Il est anormal que l'évaluation des risques pour la santé ne soit pas réalisée avant les expérimentations aux champs alors que le risque de dissémination et de contamination des parcelles voisines est reconnu.

Les tests de toxicité et d'allergénicité de la nouvelle protéine (correspondant au fragment d'ADN ajouté) devraient être réalisés au cours des essais en milieu confiné.

L'UFC-Que Choisir demande de réserver les cultures expérimentales en plein champ aux expérimentations dont l'innocuité et l'utilité est indiscutable et de limiter au maximum la dissémination.

Nous acceptons les expérimentations à condition qu'elles soient repensées selon trois axes et cela à l'échelle européenne (pour éviter que les expérimentations soient délocalisées dans d'autres pays européens avec des mesures d'isolement et des critères d'évaluation moins rigoureux) :

- Renforcement maximal des mesures d'isolement des expérimentations en plein champ : les mesures d'isolement des essais sont progressivement allégées au fur et à mesure de l'évaluation. Nous demandons que ces mesures soient renforcées pour limiter au maximum la dissémination vers les parcelles voisines (décalages de floraison, augmentation des distances d'isolement...).

- Innocuité des cultures expérimentales : l'évaluation des risques pour la santé portant sur la nouvelle protéine devrait être réalisée avant toute expérimentation en plein champ (risque de dissémination) donc au cours des essais en milieu confiné. Cette évaluation devrait être complétée par des études de toxicité chronique de la plante OGM sur des animaux (dès que la plante OGM est déterminée c'est à dire au dernier stade des expérimentations en plein champ).

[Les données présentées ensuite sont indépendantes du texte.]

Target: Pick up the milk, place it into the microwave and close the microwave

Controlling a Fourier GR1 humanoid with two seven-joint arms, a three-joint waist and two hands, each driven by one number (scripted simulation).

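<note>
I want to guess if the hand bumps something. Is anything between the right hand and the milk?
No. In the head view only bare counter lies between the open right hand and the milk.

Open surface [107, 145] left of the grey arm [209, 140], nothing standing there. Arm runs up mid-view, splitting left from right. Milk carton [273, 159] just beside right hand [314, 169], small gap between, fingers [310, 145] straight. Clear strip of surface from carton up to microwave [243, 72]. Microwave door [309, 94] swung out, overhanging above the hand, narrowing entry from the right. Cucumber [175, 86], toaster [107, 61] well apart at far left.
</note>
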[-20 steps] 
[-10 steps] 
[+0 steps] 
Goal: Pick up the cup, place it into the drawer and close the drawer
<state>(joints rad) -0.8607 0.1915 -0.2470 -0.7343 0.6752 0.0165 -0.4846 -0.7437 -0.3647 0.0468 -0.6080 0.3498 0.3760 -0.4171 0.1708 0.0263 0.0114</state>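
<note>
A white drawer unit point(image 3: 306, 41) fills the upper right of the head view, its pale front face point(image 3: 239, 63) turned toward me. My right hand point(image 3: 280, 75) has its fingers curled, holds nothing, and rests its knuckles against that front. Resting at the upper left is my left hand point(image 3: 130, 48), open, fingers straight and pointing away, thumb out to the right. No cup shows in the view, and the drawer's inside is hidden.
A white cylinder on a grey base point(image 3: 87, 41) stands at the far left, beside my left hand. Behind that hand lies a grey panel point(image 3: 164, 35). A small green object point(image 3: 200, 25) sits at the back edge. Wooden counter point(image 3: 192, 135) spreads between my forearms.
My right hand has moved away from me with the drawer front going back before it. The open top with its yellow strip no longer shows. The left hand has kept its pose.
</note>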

- Utilité des cultures expérimentales : la priorité devrait être donnée à l'évaluation approfondie des risques et non plus à la mise au point des OGM. D'autre part, les bénéfices des OGM devraient être évalués et leurs intérêts prouvés. Cela afin de privilégier les expérimentations d'OGM utiles pour les consommateurs ou pour le développement.

VIII. Maintenir le moratoire

En conclusion, l'UFC-Que Choisir demande le maintien du moratoire sur les autorisations de mise sur le marché d'OGM dans l'attente de :

- La mise en oeuvre effective d'un étiquetage fiable et de la traçabilité complète des OGM et produits dérivés. Ce qui suppose l'amélioration préalable des propositions de règlements communautaires puis leur entrée en vigueur.

- Une réglementation instituant la responsabilité environnementale des producteurs d'OGM.

- Une amélioration des procédures et critères d'évaluation des OGM pour une évaluation approfondie des risques. Les OGM ayant reçu un avis favorable et en attente d'autorisation (c'est à dire bloqués par le moratoire) devront être réévalués afin de subir une évaluation plus rigoureuse selon les nouveaux critères.

- Une organisation de la production agricole pour permettre la séparation complète de la filière OGM.

- Une banque de données mondiale permettant l'identification de tous les OGM autorisés à la dissémination dans le monde (avec dépôt des séquences spécifiques de chaque OGM ).